Brief → Work out the count of lines in the entries below that include "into", and write only that count.

Collection entries →
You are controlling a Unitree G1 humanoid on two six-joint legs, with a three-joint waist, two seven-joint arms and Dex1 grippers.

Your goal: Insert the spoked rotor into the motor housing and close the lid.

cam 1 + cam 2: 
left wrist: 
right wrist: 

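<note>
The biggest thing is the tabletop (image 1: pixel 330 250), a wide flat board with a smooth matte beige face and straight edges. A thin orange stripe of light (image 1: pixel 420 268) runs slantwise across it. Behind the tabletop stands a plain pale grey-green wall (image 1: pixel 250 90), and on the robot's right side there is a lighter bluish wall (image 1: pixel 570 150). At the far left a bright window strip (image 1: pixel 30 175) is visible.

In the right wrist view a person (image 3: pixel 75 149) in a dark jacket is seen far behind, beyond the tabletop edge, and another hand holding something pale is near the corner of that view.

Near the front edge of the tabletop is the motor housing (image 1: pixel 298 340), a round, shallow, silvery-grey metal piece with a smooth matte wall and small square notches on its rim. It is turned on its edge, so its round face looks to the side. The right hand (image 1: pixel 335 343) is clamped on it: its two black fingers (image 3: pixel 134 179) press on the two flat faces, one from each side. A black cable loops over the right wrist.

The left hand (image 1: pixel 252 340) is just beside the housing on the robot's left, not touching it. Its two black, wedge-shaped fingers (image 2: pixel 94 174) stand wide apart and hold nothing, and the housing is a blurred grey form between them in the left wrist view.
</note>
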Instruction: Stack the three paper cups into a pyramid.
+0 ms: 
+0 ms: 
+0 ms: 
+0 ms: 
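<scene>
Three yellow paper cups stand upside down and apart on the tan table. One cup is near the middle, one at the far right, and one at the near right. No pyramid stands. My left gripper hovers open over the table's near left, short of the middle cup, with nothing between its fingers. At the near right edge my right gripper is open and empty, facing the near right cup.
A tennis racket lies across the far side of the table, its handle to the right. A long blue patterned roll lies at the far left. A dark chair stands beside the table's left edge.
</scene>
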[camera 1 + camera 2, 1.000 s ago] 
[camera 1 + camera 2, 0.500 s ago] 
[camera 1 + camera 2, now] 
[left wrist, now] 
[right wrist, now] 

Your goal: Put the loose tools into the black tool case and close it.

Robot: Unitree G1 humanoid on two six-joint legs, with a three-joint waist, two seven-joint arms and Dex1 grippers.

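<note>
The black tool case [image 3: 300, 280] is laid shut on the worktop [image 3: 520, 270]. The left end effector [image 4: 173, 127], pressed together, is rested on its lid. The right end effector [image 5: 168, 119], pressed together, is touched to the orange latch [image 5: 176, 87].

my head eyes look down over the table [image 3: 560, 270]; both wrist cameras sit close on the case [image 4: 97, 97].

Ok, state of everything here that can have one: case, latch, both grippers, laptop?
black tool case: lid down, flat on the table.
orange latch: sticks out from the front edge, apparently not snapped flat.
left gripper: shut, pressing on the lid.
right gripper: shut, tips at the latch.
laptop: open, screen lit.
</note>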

Task result → 3